> TASK INSTRUCTIONS: Copy out, exactly, the first line of the entries below and every line after it through the one containing "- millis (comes".
(DATASET)
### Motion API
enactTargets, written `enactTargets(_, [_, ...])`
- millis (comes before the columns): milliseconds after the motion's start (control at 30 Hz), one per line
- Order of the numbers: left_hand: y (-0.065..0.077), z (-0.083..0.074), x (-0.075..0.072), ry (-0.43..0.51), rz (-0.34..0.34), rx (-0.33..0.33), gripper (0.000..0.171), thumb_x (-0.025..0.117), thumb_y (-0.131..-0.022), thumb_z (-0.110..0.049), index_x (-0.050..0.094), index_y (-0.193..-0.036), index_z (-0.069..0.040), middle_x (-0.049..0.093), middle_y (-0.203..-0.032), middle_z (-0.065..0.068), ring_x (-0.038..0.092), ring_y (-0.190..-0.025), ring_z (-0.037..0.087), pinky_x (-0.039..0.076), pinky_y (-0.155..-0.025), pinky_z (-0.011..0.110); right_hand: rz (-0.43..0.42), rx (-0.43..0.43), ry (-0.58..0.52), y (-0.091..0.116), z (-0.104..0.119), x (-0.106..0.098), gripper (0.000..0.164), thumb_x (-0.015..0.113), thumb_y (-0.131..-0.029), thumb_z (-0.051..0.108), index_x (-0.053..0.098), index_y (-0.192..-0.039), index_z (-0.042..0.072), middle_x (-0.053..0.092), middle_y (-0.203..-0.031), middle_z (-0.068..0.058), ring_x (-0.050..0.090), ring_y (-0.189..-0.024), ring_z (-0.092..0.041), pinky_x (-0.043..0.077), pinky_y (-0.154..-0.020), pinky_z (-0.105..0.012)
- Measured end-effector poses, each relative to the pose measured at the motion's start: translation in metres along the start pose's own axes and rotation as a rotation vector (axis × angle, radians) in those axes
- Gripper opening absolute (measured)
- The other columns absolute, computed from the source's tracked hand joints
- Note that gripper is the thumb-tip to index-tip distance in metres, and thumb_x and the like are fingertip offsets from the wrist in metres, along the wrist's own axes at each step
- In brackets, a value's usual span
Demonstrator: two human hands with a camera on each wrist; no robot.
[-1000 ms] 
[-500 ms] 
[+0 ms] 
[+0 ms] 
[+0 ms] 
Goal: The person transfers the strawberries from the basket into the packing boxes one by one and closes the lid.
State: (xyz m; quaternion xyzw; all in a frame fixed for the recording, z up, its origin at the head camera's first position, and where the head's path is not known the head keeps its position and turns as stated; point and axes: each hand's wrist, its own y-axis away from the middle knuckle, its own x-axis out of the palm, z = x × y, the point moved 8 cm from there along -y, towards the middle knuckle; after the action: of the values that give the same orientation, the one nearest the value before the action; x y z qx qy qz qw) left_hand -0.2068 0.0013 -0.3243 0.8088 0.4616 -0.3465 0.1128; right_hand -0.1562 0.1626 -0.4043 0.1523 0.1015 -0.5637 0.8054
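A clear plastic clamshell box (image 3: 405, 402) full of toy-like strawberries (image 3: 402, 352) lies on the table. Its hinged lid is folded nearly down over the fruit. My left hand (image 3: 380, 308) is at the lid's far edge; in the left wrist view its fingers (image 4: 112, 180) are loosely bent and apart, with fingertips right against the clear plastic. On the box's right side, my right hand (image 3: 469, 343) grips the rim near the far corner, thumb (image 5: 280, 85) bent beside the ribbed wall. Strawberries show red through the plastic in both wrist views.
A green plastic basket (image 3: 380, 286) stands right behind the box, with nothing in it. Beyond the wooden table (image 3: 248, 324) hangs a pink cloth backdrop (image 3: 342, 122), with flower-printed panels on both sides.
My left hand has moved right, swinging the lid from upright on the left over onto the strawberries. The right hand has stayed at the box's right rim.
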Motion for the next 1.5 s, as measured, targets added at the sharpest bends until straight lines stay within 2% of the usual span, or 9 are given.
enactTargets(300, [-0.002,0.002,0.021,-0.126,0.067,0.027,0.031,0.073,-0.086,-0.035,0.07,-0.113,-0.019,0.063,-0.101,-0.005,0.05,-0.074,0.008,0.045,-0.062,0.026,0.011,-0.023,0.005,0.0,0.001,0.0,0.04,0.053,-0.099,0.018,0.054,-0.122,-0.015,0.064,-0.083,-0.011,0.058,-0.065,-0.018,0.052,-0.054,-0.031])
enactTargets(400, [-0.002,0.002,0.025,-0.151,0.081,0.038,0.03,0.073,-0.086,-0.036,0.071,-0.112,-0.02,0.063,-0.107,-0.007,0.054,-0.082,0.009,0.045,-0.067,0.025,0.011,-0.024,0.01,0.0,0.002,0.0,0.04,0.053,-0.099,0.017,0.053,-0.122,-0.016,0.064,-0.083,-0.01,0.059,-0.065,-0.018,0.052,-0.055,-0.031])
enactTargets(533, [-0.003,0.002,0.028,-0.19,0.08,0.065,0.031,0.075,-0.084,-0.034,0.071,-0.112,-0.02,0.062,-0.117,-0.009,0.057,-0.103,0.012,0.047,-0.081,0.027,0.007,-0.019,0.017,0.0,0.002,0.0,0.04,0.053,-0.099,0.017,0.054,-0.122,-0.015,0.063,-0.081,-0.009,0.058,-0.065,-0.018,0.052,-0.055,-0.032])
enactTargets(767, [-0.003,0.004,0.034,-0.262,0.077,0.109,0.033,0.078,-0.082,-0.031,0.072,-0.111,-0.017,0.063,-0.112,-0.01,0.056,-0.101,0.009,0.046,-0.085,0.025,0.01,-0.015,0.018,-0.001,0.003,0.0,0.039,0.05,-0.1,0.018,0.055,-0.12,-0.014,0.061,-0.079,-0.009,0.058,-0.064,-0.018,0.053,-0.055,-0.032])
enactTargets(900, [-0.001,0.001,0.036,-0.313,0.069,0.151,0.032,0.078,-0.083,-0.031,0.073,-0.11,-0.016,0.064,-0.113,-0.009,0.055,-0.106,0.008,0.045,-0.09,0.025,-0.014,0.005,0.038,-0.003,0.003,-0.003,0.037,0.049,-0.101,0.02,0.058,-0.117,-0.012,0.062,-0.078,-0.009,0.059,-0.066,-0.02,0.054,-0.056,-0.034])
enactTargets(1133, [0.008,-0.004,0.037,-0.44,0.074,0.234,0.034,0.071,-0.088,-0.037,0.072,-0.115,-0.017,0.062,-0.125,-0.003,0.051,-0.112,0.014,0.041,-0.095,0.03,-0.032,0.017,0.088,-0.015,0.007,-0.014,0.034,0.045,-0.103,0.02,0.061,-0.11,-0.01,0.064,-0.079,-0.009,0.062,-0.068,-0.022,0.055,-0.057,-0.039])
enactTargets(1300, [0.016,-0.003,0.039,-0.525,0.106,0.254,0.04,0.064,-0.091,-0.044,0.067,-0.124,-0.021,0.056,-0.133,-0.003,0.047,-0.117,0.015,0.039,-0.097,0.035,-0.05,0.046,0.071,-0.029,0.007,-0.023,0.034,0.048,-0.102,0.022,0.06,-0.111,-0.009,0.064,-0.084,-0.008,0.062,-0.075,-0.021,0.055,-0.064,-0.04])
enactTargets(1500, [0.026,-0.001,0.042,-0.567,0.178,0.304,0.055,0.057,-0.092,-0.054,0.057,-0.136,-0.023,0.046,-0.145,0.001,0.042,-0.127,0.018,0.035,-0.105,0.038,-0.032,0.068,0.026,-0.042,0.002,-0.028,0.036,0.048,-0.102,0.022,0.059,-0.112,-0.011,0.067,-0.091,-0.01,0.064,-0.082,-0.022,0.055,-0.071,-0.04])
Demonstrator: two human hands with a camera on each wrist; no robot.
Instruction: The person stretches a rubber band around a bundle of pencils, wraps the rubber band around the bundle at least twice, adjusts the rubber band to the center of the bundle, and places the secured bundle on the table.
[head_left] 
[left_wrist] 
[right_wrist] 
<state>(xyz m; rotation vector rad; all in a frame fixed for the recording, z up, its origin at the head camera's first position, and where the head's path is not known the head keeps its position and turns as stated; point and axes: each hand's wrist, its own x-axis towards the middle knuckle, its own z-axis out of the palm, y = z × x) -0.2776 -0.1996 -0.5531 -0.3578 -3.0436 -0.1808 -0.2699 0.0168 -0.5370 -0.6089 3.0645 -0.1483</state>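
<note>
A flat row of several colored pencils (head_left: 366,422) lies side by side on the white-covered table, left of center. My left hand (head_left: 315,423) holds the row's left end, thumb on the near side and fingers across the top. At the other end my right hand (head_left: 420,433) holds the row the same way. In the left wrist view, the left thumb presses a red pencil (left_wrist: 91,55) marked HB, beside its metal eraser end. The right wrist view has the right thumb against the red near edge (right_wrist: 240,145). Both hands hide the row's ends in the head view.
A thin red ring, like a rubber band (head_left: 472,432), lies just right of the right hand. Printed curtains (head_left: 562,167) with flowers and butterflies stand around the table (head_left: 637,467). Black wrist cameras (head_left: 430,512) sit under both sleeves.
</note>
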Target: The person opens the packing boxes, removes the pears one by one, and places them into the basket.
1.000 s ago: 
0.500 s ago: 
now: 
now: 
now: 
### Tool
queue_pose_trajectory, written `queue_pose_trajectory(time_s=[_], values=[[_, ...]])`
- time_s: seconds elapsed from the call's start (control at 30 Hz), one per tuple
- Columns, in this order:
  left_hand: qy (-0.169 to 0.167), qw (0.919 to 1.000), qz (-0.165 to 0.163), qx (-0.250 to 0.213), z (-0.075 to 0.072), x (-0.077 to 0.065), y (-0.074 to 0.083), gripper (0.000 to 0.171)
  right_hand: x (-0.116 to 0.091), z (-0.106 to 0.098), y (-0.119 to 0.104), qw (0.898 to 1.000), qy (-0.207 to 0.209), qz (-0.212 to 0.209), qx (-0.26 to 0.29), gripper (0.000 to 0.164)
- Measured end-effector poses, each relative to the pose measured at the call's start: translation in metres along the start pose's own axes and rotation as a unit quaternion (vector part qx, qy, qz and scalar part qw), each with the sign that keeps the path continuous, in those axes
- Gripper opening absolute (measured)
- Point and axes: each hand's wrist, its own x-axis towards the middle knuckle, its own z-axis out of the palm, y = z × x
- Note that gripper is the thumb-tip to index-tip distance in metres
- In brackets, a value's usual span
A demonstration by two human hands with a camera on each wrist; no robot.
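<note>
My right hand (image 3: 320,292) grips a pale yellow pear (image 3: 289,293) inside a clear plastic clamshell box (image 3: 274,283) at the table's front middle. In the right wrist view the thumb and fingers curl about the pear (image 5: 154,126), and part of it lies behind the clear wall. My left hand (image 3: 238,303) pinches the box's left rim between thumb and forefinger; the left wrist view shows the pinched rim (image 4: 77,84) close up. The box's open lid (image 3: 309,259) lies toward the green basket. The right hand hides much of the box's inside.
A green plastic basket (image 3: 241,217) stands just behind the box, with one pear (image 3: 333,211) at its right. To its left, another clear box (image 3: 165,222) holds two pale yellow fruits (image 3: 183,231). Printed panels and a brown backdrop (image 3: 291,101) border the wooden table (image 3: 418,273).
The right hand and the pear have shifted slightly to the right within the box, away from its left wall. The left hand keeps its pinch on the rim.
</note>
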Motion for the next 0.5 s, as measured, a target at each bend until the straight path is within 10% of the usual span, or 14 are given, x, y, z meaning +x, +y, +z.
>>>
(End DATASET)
> TASK RESULT:
### Motion API
enactTargets, written `enactTargets(_, [_, ...])`
- millis (comes before the columns): milliseconds after the motion's start (control at 30 Hz), one per line

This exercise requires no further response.